OPINION:
Despite a decade of hand-wringing in Washington about the threat posed by our alarming reliance on mineral imports and China’s dominance of key mineral supply chains, little progress has been made in confronting the challenge.
China’s control of mineral markets is tighter than ever. That’s the bottom line facing the incoming Trump administration. Of the 50 mineral commodities the U.S. government lists as essential to economic and national security, China is the top producer or supplier of more than half. And China is doubling down on its efforts to tighten its grip.

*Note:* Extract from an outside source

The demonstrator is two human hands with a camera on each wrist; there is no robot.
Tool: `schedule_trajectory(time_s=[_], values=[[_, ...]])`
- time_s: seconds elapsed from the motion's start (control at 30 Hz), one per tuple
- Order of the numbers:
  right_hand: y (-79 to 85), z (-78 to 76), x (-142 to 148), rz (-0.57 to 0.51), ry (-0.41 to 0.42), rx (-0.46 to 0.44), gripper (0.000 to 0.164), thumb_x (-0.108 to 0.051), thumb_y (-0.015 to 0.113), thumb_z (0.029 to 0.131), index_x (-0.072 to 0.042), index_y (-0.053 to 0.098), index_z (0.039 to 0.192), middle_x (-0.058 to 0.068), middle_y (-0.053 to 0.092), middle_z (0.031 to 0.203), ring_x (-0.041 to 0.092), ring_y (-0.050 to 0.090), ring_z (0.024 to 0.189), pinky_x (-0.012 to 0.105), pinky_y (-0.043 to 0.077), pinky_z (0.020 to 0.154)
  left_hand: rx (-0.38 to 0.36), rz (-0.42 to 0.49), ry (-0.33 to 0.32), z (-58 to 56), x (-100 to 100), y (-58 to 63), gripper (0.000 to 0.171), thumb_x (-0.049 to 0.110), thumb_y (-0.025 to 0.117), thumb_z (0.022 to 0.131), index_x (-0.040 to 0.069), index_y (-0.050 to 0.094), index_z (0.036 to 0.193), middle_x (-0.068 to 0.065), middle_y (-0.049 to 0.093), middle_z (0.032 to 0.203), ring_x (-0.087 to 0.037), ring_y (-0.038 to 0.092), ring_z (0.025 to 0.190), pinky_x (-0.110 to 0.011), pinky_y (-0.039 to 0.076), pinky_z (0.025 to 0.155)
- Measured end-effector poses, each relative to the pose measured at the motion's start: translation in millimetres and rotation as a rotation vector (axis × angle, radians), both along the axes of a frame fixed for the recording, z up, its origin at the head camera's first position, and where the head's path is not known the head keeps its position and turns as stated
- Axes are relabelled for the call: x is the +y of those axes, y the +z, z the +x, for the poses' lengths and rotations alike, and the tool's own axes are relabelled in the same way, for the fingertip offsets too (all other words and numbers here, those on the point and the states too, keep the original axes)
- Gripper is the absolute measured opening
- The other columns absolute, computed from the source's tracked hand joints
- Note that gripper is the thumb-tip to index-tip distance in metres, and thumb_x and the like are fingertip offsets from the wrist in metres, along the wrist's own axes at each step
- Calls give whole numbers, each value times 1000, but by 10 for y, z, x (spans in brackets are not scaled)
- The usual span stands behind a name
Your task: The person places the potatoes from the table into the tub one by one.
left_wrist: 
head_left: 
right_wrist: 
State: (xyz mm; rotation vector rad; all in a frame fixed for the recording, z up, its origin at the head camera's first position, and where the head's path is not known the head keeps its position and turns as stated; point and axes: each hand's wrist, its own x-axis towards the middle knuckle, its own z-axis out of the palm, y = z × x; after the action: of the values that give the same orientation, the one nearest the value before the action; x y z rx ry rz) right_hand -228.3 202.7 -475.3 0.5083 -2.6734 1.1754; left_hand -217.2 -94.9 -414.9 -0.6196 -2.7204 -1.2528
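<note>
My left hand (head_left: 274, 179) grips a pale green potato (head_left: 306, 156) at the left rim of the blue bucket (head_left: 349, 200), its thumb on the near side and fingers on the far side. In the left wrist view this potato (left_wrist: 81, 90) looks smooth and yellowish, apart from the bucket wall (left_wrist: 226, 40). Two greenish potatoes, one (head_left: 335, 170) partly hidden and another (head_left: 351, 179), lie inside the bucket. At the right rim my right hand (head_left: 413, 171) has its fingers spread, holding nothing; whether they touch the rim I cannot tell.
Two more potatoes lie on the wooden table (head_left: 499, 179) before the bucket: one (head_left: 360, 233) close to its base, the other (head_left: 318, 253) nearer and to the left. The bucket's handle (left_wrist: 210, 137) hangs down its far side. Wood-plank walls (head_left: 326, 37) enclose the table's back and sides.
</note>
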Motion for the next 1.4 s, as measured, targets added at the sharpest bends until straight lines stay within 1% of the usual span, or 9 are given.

The United States is already subject to a decisive minerals industrial policy. Unfortunately, it’s not our own. China and Russia have weaponized control of the world’s mineral supply chains.
When Western producers of rare earth elements, platinum, cobalt, uranium or lithium have worked to stand up new supply and build alternative supply chains, state-backed Chinese and Russian producers have flooded the market, driving down prices, forcing U.S. mines to close and upending the economics of promising projects.
With unrivaled control of mineral supplies — far tighter than OPEC’s grip on oil — China has repeatedly reached for the mineral lever to exert influence in geopolitical spats or trade negotiations.
Each time the U.S. confronts China over trade practices — such as stealing intellectual property — or puts tariffs on Chinese products in place, Beijing retaliates with export controls on minerals we don’t produce here, although we should. The latest restrictions were on the export of antimony, a mineral used in semiconductors, batteries and weapons systems. More than 300 types of munitions require antimony, and China dominates antimony production.
How long will it be before Chinese export restrictions become embargoes at the worst possible moment? As China’s recent focus on antimony underscores, it hasn’t just zeroed in on an economic vulnerability; it’s exploiting a glaring national security weakness.
Our inability to aggressively and comprehensively address our minerals Achilles’ heel has given China enormous leverage. America’s years of half-measures must end. We can decisively recapture the mineral security we have let slip away. Ramping up domestic mineral production and processing our vast resources should be the effort’s centerpiece.
To do so, the Trump administration should build its mineral policy around coherence and coordination, permit streamlining and an aggressive response to Chinese and Russian market manipulation.
We need a central point of coordination for America’s minerals policy. The host of agencies that now oversee the minerals ecosystem not only duplicate efforts but even work at cross-purposes pursuing opposing goals. For example, efforts to offer incentives for domestic projects are finding little place to go, with proposed mines blocked and critically important mineral-rich public land removed from potential development. That must change.
We must also have a mine permitting reform that not only streamlines the mining permitting process but also reaffirms decades of mining law and precedent to provide certainty for America’s mineral producers.
Effective reform must include limits on litigation timelines that are trapping responsible projects in endless delays. A recent study of the time required to bring new mines into production found that it takes an average of 29 years for mines to go from discovery to production in the U.S., longer than any country except Zambia.
And critically, we must address the anticompetitive flood of Chinese- and Russian-controlled minerals into global markets. Targeted tariffs can be part of the answer, but more is needed to address global price suppression and manipulation. Reaching back to precedent on stockpiling strategic metals from domestic production, doubling down on tax credits for domestic producers and ensuring the supportive policies already in place — such as the 45X advanced manufacturing tax credit — work as Congress intended and deserve careful consideration. What we cannot do is continue with the status quo.
Now is the moment to level the playing field for American producers and turn our vast mineral resources into the foundation of an America First agenda. The new Trump administration can turn the tide with a decisive minerals policy that confronts Chinese mineral extortion and builds the essential domestic materials supply chains that ensure that the materials America relies on are no longer mined in China.
• Rich Nolan is president and CEO of the National Mining Association.